The word "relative": say how many lines of the data below contain it, and give the number alone.
[EXERCISE INPUTS — start]
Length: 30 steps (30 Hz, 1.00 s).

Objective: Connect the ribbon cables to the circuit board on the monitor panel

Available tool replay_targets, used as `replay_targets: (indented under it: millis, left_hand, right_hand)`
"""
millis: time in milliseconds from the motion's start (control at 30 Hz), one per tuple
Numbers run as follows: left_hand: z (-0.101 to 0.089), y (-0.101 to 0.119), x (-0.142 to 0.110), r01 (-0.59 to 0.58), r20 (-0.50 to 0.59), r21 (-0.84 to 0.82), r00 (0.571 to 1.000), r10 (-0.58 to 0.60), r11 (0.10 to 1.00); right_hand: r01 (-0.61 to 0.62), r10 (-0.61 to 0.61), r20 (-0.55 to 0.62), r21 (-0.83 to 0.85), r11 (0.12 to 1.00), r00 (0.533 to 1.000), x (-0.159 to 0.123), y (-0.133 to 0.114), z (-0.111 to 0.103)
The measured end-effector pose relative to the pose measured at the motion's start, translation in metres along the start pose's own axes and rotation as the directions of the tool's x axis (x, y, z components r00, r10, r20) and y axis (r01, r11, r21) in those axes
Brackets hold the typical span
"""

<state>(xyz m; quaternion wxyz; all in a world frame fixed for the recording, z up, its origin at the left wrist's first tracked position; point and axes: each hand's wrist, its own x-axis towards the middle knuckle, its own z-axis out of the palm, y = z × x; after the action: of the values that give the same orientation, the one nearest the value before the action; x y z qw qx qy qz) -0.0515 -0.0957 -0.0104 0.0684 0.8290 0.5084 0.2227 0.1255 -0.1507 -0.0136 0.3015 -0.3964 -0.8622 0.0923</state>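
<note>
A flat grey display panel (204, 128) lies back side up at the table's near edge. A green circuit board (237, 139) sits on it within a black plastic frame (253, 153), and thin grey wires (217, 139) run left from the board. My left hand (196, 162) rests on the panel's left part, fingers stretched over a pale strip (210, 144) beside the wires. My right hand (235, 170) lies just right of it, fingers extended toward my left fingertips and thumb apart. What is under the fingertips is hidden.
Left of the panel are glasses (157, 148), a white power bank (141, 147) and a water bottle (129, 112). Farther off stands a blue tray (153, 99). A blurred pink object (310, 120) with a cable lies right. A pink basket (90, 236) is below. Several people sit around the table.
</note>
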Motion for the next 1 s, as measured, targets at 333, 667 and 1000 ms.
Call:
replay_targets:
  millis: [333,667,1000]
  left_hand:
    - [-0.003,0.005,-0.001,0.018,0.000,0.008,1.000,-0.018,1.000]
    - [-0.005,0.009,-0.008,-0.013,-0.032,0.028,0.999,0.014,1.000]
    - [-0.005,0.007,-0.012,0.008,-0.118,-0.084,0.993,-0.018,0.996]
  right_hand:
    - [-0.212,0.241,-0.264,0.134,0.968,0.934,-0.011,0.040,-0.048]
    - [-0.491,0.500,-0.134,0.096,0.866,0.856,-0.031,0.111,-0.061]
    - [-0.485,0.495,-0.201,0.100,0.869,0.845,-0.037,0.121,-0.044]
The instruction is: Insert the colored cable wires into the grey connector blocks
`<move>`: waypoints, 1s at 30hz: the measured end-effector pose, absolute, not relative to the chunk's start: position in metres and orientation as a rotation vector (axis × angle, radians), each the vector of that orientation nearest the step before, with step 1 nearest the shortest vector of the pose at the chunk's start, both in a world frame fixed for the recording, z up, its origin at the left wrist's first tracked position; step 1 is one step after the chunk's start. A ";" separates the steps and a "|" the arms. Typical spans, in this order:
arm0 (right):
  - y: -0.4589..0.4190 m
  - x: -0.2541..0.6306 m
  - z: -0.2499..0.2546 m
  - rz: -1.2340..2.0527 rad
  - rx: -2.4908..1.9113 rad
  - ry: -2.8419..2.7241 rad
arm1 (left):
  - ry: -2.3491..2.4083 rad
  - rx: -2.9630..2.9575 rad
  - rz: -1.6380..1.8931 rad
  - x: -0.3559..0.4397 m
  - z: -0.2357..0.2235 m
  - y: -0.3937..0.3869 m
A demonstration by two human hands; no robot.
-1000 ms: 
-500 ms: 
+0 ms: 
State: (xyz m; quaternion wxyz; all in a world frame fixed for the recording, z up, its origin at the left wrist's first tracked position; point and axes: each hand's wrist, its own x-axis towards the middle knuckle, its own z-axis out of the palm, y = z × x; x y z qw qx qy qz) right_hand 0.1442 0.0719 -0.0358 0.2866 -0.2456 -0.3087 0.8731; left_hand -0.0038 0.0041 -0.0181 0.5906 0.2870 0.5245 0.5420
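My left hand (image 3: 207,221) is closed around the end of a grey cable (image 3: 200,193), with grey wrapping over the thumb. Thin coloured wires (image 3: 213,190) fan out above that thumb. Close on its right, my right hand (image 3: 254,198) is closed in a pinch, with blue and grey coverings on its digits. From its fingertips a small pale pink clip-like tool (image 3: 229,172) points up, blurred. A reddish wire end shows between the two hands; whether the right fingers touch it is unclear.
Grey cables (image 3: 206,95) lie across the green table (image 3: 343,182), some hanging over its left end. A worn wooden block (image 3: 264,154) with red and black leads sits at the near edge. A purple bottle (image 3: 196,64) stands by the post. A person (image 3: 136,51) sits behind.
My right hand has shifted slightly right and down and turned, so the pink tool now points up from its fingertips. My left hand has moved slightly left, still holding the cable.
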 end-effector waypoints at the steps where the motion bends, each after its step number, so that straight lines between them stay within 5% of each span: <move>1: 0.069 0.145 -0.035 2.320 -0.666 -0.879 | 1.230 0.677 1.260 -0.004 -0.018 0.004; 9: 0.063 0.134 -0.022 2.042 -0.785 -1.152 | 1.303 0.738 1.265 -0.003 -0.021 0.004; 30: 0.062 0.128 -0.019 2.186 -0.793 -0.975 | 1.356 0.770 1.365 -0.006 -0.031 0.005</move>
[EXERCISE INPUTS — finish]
• [RESULT OF THIS TASK] 2